7.2 Setting Options for Tree Analysis
|
The menu choices Tree->Options opens up a two tabbed dialog that allows us to effect how calculations are performed and what values are displayed in the individual nodes.
7.2.1 The Tree Tab
The tree tabs allows you to set parameters that effect how values are calculated. These values control how nodes are split, how calculations are effected by missing values, etc.
7.2.1.1 Minimum Elements per Child:
This feature counteracts the recursive partitioning tendency to pull off small, possibly outlier groups. When this is set greater than one, splits are computed so all child nodes will have at least that minimum number of observations.
7.2.1.2 Segmenting Algorithm:
This can be either an exact O(n2) algorithm, or an approximate O(n1.5) algorithm. For multi-way splits, computing the segmenting algorithm can be time consuming for large sample sizes. The approximate algorithm may occasionally give a slightly sub-optimal split, but due to its rarity in practice, it is the default.
7.2.1.3 Max Segments:
This is the maximum cardinality of a multi-way split, with a default of 3. While there is no limit to the cardinality you may specify for a split, using this default gives the best prediction performance across a broad class of datasets. High cardinality models are not necessarily better because sample size can be lost for successive splits. In addition, overbuilding trees using a higher cardinality can result in spurious split segments, for instance, a fourth or fifth segment where three segments should have been sufficient.
If a path length is the splitter, the three segments can be path lengths that are too low, path lengths that are optimum, and path lengths that are too high. More segments would not realistically be needed to isolate this optimum path length.
7.2.1.4 Parallel Threads:
This setting allows the specification of the number of concurrently running threads for calculating splits on multiprocessor machines.

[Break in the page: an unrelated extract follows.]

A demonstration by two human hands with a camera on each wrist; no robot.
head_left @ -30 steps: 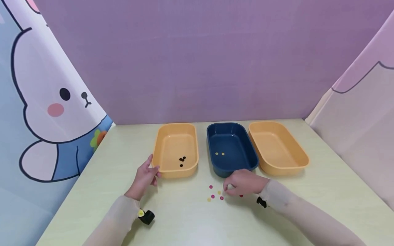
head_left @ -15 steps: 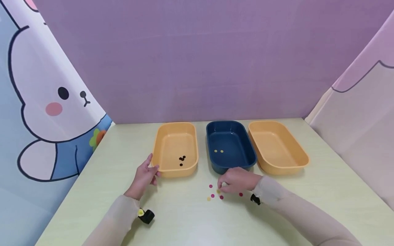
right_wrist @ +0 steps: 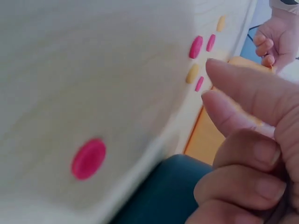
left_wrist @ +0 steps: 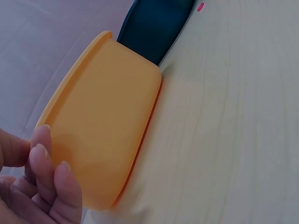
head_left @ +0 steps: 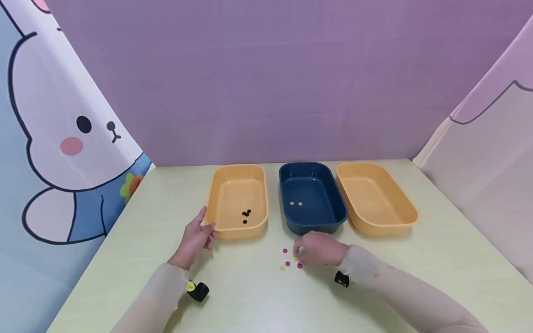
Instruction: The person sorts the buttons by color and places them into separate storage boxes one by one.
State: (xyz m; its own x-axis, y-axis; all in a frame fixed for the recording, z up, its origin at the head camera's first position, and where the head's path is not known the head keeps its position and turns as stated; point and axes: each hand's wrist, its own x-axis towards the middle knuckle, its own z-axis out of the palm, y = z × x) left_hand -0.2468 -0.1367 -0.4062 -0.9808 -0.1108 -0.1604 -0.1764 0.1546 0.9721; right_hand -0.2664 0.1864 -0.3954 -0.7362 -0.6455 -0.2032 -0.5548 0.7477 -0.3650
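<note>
My left hand (head_left: 195,239) holds the near left corner of the left orange tray (head_left: 231,199), thumb and fingers at its rim. Several black buttons (head_left: 244,222) lie inside that tray. On the table before the blue tray (head_left: 312,215), my right hand (head_left: 319,249) is lowered, its thumb and forefinger slightly apart with nothing visible between them. Just beyond these fingertips in the right wrist view is a yellow button (right_wrist: 192,73), among pink buttons (right_wrist: 196,47). Another pink button (right_wrist: 88,159) lies apart from them. A second yellow button (head_left: 282,268) is nearer the person.
Two yellow buttons (head_left: 300,203) lie in the blue tray. A second orange tray (head_left: 374,199) stands at the right, close beside the blue one. A purple backdrop (head_left: 266,92) rises behind the pale table (head_left: 245,296).
My right hand has moved left, over the scattered buttons, and its fingers are now close to a yellow one. The blue tray has shifted slightly back. My left hand stays on the orange tray.
</note>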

If you have a multiple processor machine, this can markedly improve performance on very large data sets.
7.2.1.5 Resampling Iterations
This defines the number of iterations used to estimate p-values using the resampling approach. The smallest bound you can place on a p-value is 1 divided by the number of resampling iterations.
7.2.1.6 P Value Threshold:
The radio button for selecting RawP, AdjustedP or Bonferroni adjustedP determines which type of p-value is used when disallowing any split whose p-value is greater than the threshold p-value, or when the manual split window is determining when to call a split not significant.

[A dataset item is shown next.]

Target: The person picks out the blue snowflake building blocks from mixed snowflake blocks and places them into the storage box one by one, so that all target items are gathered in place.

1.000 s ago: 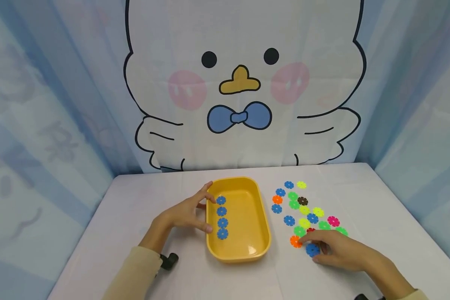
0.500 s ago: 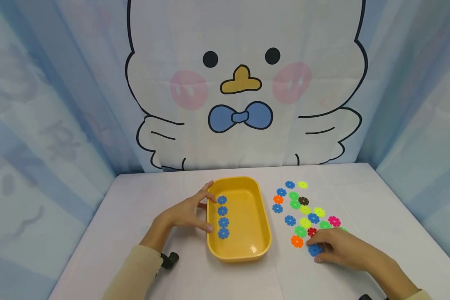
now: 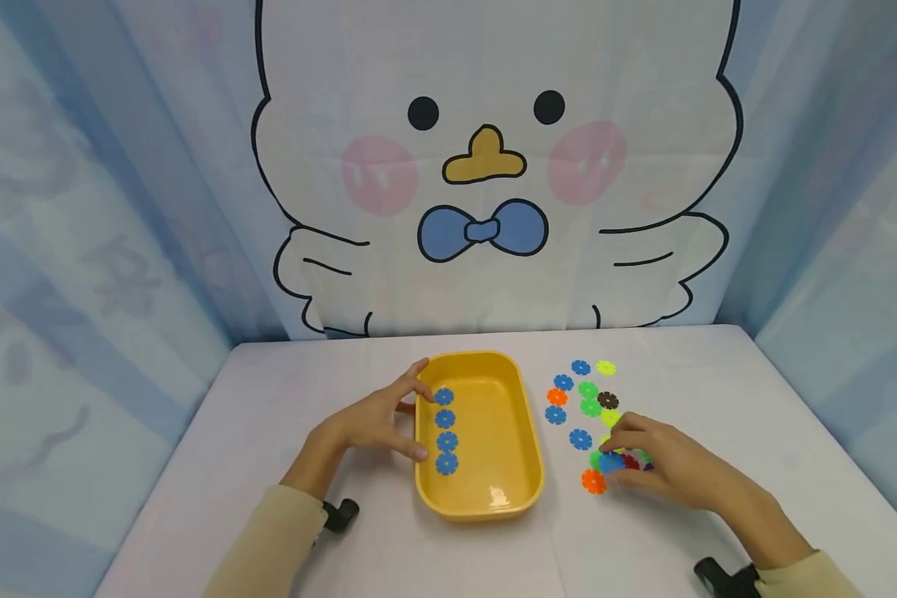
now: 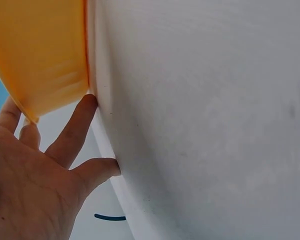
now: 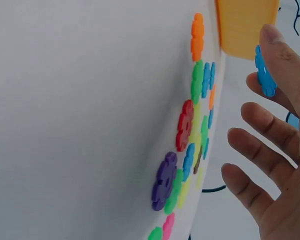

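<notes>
A shallow yellow tray [image 3: 486, 498] stands on the white table, with several blue snowflake discs [image 3: 446, 441] in a column along its left side. My left hand [image 3: 377, 419] holds the tray's left rim, the index finger hooked over it and the thumb lying at the edge. In the left wrist view, another finger of the left hand [image 4: 35, 175] reaches the tray's outer wall [image 4: 40, 55]. Above the scattered discs, my right hand [image 3: 669, 465] pinches a blue snowflake disc [image 5: 265, 72] between thumb and index finger; its other fingers are spread apart.
Loose snowflake discs lie right of the tray, including orange [image 3: 594, 482], green [image 3: 590, 407], brown [image 3: 608, 400] and blue [image 3: 580, 438] ones. The right hand covers part of them in the head view. A purple disc [image 5: 164, 181] and a red disc [image 5: 185, 125] show in the right wrist view.
The right hand has lifted the blue disc from the near side of the scattered discs and moved slightly away from the body and left. The left hand stays on the tray.
</notes>
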Available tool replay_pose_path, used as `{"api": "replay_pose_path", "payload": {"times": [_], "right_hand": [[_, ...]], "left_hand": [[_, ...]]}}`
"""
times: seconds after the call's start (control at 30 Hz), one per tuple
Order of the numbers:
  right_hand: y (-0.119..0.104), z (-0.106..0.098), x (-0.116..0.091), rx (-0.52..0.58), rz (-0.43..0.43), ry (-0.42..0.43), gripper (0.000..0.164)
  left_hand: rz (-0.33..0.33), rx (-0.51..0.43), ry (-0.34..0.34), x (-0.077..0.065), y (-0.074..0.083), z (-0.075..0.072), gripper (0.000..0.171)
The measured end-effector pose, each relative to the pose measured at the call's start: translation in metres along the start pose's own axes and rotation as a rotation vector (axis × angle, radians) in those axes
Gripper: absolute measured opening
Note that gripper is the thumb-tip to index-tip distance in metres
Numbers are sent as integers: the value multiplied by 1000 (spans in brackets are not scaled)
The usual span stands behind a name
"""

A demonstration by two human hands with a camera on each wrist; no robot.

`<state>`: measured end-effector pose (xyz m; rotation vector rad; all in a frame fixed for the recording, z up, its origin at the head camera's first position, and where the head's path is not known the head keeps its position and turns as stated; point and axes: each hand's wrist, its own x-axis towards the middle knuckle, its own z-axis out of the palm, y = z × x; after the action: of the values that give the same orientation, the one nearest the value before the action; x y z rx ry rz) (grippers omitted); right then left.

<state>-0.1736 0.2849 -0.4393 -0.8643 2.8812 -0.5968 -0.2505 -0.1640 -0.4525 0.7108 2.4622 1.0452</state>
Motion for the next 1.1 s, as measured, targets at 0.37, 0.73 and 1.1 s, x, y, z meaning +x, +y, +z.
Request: {"api": "replay_pose_path", "payload": {"times": [0.37, 0.73, 1.1], "right_hand": [[-10, -10, 37, -17, -45, 116, 34], [-17, -13, 51, 30, -60, 191, 34], [-36, -14, 81, 97, -103, 196, 36]], "left_hand": [[-16, 4, 18, -3, 2, -3, 75], [5, -1, -2, 0, 7, 0, 76], [25, -16, -10, -1, 4, 0, 75]]}}
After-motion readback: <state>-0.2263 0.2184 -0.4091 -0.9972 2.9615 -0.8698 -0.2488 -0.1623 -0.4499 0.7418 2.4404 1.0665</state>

In multiway splitting, the Multiway split pairwise P value threshold is also used as the significance level on pair comparisons between adjacent nodes. If any adjacent node in a multiway split is not significantly split according to this threshold, the cardinality of the split is reduced.
Normally, the default is to use the Bonferroni adjusted p-value as the split stopping criteria, which has the lowest chance of over-fitting. However, when doing variable selection, it might be advisable to use the raw or adjusted p as the criteria for stopping splitting, as the Bonferroni adjusted p-value may be over conservative with large numbers of predictors for this purpose.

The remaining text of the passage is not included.